A Trial Comparing Screening Mammography With and Without Assistance From Artificial Intelligence for Breast Cancer Detection and Recall Rates in Adult Patients
Purpose
The goal of this clinical trial is to compare patient-centered outcomes when screening digital breast tomosynthesis (DBT) exams are interpreted with versus without a leading FDA-cleared artificial intelligence (AI) decision-support tool in real-world U.S. settings and to assess patients' and radiologists' perspectives on AI in medicine. The main question it aims to answer is: Does an FDA-cleared AI decision-support tool for digital tomosynthesis (DBT) improve screening outcomes in real world US clinical settings? This trial will include all interpreting radiologists and all adult patients undergoing screening mammography at any of the participating breast imaging facilities across 6 regional health systems (University of California, Los Angeles (UCLA), University of California, San Diego (UCSD), University of Washington-Seattle, University of Wisconsin-Madison, Boston Medical Center, and University of Miami) during the trial period. All screening mammograms at these facilities will be randomized to either intervention (radiologist assisted by an AI decision support tool) versus usual care (radiologist alone) to see if interpreting these mammograms with the AI tool's assistance improves patient screening outcomes.
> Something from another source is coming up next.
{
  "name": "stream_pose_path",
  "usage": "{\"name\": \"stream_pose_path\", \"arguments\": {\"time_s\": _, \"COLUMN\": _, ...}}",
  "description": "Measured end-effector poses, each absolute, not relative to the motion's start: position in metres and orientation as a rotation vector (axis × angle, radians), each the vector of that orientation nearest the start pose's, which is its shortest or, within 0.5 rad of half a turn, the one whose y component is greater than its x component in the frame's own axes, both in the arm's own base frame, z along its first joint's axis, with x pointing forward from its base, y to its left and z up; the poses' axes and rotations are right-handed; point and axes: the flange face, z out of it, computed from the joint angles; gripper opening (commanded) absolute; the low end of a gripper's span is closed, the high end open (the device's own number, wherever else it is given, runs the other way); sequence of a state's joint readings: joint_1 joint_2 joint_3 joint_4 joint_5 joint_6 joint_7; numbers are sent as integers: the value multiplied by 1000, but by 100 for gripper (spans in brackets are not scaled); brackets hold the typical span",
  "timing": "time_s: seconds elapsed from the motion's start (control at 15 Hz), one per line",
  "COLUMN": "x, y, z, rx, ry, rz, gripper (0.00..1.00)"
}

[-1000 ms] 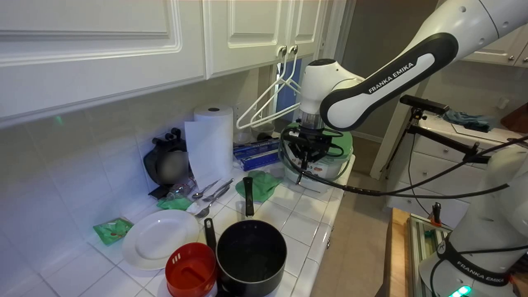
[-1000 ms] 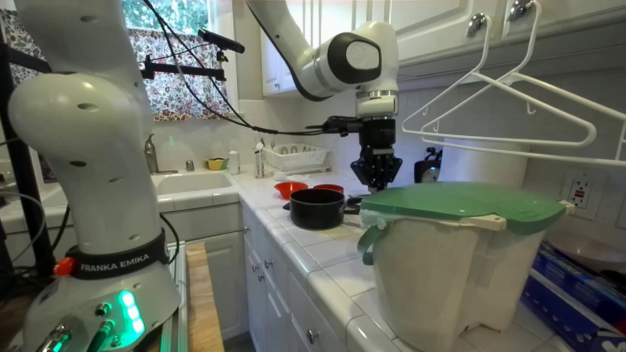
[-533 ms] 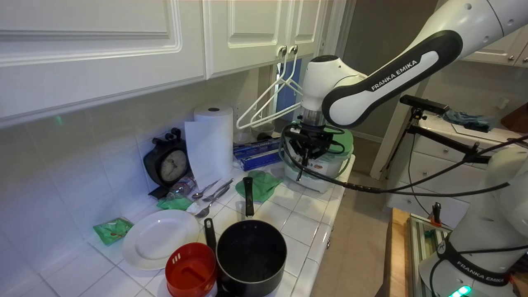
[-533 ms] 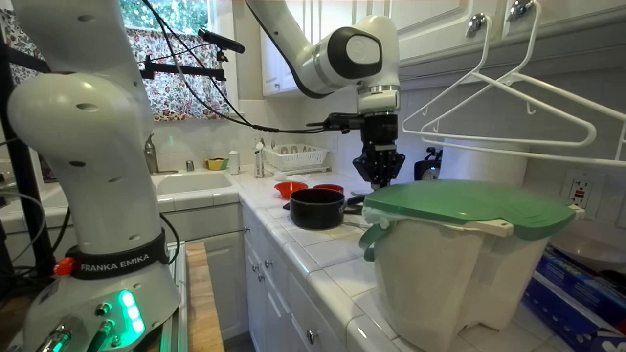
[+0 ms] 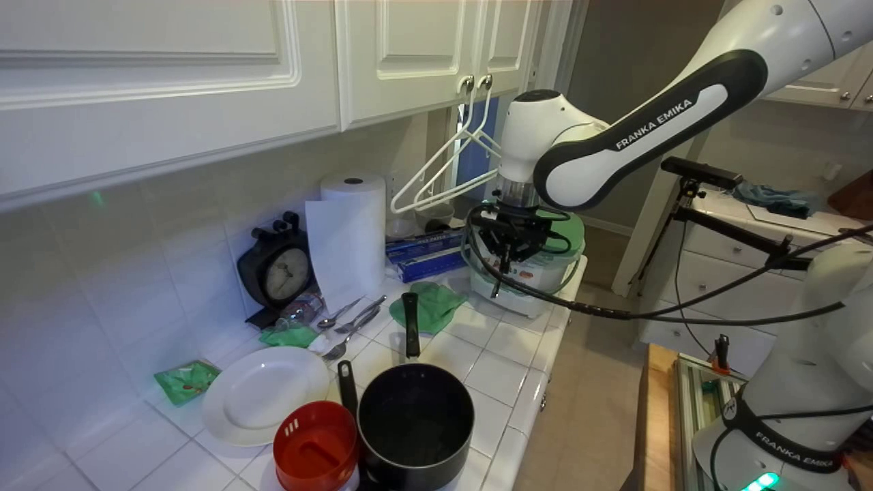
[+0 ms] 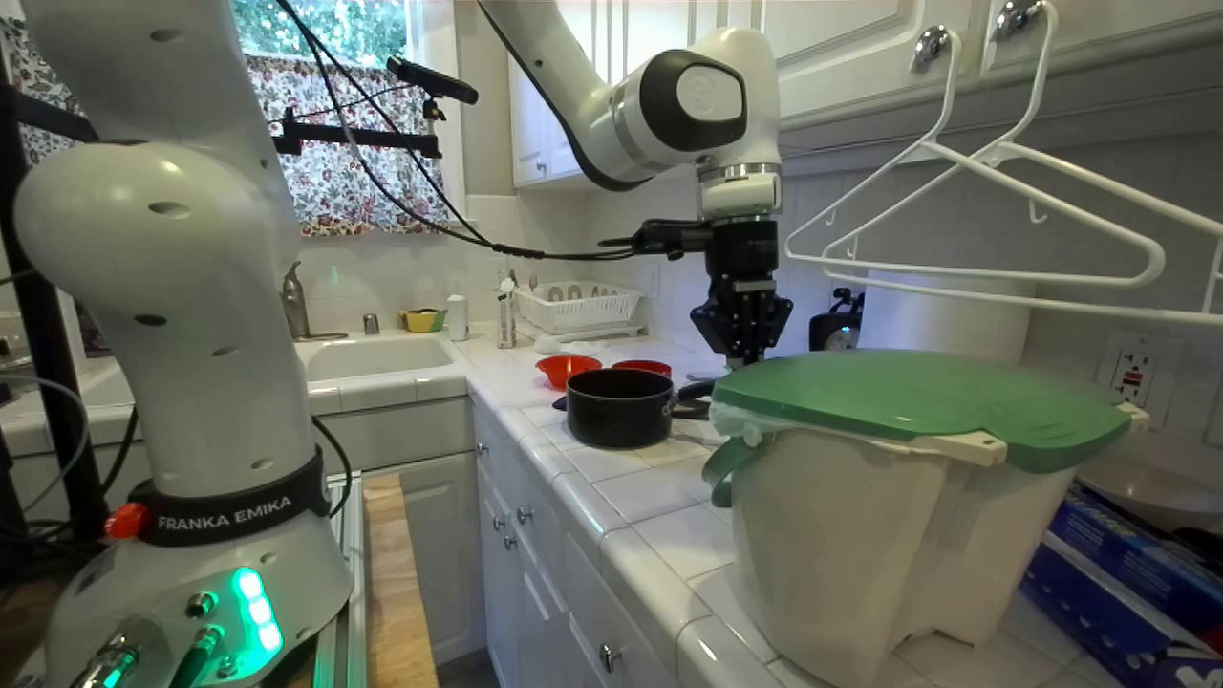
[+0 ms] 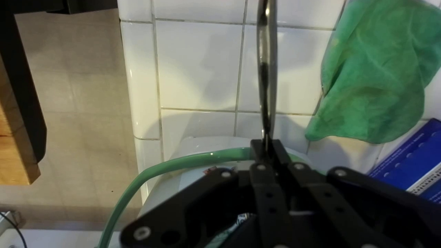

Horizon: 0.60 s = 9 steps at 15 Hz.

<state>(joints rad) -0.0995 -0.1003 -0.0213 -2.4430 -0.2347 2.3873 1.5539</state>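
Observation:
My gripper [image 7: 267,146] is shut on a thin metal utensil [image 7: 267,58], which shows edge-on and reaches up out of the wrist view; its kind cannot be made out. In an exterior view the gripper [image 5: 503,267] points down, with the utensil's end [image 5: 496,293] low in front of a bin. That white bin [image 6: 841,545] has a green lid [image 6: 908,387] and stands on the tiled counter, close beside the gripper. Its green handle [image 7: 172,165] curves behind the fingers. Whether gripper and bin touch cannot be told. A green cloth [image 7: 379,79] lies nearby.
Black pot [image 5: 416,423], red bowl [image 5: 317,436], white plate [image 5: 266,392] and loose cutlery [image 5: 351,327] lie along the counter. Blue boxes [image 5: 430,259] and a paper towel roll [image 5: 361,239] stand by the wall. White hangers [image 6: 994,158] hang from cabinet knobs.
My gripper has risen slightly and shifted a little toward the bin, still holding the utensil. The bin has slid slightly to the right in the view where it stands in the foreground.

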Motion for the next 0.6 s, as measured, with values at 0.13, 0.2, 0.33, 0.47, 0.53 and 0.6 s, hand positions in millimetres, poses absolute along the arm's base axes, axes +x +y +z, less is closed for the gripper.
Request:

We are targeting 400,000 screening exams across the participating health systems in this trial.
Conditions
- Breast Cancer Screening
- Artificial Intelligence (AI)
Eligibility
- Eligible Ages
- Over 18 Years
- Eligible Sex
- All
- Accepts Healthy Volunteers
- Yes
Inclusion Criteria
- Be at least 18 years of age or older 2. Receive a screening mammogram at one of the participating breast imaging facilities OR be a radiologist who interprets screening mammograms at one of the participating breast imaging facilities.
Exclusion Criteria
- Patients who have opted out of all research at the health system
Study Design
- Phase
- Phase 4
- Study Type
- Interventional
- Allocation
- Randomized
- Intervention Model
- Parallel Assignment
- Intervention Model Description
- This is a study of an FDA-cleared artificial intelligence (AI) decision-support tool.
- Primary Purpose
- Screening
- Masking
- Single (Participant)
Arm Groups
Arm | Description | Assigned Intervention |
---|---|---|
Active Comparator Intervention (radiologist assisted by AI) |
3D screening exams randomized to this arm will be interpreted by the radiologist assisted by the AI decision-support tool (i.e., intervention). |
|
No Intervention Standard care (radiologist alone) |
3D screening exams randomized to this arm will be interpreted in accordance with standard care (i.e., interpreted by the radiologist alone, without an AI decision-support tool's assistance). |
|
Recruiting Locations
Boston 4930956, Massachusetts 6254926 02118
More Details
- Status
- Recruiting
- Sponsor
- Jonsson Comprehensive Cancer Center
Detailed Description
During the RCT the AI support tool will be randomized to be turned on or off (1:1) at the mammography exam level. Patients who return for screening exams in year 2 of recruitment will be randomized again (e.g., they will not retain their prior randomization). Radiologists will not be able to sort exams based on AI availability or AI scores. Randomizing by exam level will ensure that we capture a substantial number of interpretations with vs. without AI for each radiologist, allowing for quantification of the radiologist-level AI learning curve. We are not randomizing at the facility level as some radiologists interpret exams acquired at different facilities on the same day. By randomizing AI at the exam level, we will have the best ability to estimate and adjust for temporal trends in screening outcomes across individual radiologists. Randomization across large regional health systems will be managed independently at each participating site. Our RCT randomizes screening mammography exams to be interpreted either with or without an AI decision-support tool. As a result, radiologists cannot be blinded to study arm during screening mammography interpretation. However, interpreting radiologists and facility staff (e.g., those scheduling the exams) will not know in advance which patients will be randomized to the AI tool. Randomization occurs within minutes after the breast imaging acquisition (i.e., when the mammography technologist captures the images) by an automated system that was developed by a third-party AI platform and successfully piloted at UCLA. Thus, the AI data (or lack thereof) is embedded within the mammogram before the radiologist opens the exam, preventing any option to "add AI" to an exam randomized to be interpreted without AI. Radiologists will be aware of AI availability only at the time of interpretation, as AI information will appear upon opening the exam (e.g., the AI information pops up with the exam images).